### Aim of the task
The word to find is "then". Copy each line of the material that contains it.

### Data below
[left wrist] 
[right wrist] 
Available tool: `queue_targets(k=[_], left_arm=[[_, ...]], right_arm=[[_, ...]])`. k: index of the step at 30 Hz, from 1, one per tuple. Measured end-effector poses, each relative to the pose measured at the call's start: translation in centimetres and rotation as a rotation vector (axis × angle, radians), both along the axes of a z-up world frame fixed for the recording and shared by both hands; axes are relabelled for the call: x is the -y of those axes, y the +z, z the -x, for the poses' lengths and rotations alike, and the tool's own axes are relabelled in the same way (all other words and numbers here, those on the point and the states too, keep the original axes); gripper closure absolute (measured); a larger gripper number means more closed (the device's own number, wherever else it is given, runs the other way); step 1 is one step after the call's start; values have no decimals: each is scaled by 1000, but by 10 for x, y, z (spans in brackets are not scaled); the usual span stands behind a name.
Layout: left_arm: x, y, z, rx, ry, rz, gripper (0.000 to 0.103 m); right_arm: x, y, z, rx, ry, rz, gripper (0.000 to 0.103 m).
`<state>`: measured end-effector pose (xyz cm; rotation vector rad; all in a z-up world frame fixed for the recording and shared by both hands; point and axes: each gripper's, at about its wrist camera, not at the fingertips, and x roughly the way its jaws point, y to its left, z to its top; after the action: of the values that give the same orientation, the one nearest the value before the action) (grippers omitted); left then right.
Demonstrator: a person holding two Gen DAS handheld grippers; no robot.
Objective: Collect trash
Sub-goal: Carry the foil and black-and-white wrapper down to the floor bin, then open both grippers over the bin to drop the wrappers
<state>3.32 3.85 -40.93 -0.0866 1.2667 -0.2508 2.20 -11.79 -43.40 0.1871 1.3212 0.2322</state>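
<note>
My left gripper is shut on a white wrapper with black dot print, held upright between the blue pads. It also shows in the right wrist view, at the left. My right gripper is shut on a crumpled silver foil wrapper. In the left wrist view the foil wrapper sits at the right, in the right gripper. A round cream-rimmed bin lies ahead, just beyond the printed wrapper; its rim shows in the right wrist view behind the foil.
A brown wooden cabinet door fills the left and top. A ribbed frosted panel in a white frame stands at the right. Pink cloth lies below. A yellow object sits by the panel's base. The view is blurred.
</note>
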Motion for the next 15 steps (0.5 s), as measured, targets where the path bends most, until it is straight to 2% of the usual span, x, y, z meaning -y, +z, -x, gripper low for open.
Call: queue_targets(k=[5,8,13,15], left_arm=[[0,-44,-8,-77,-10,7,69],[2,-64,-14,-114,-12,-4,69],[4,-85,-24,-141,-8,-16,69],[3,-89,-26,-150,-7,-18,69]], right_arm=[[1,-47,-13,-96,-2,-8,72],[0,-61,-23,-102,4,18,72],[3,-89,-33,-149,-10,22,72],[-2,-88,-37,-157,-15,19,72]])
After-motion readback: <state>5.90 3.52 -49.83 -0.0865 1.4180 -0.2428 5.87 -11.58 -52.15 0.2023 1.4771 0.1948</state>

### Finished task
`<state>`: measured end-effector pose (xyz cm; rotation vector rad; all in a z-up world frame fixed for the recording and shared by both hands; point and axes: each gripper's, at about its wrist camera, not at the fingertips, and x roughly the way its jaws point, y to its left, z to its top; after the action: of the values that give the same orientation, the one nearest the value before the action) (grippers omitted); left then right.
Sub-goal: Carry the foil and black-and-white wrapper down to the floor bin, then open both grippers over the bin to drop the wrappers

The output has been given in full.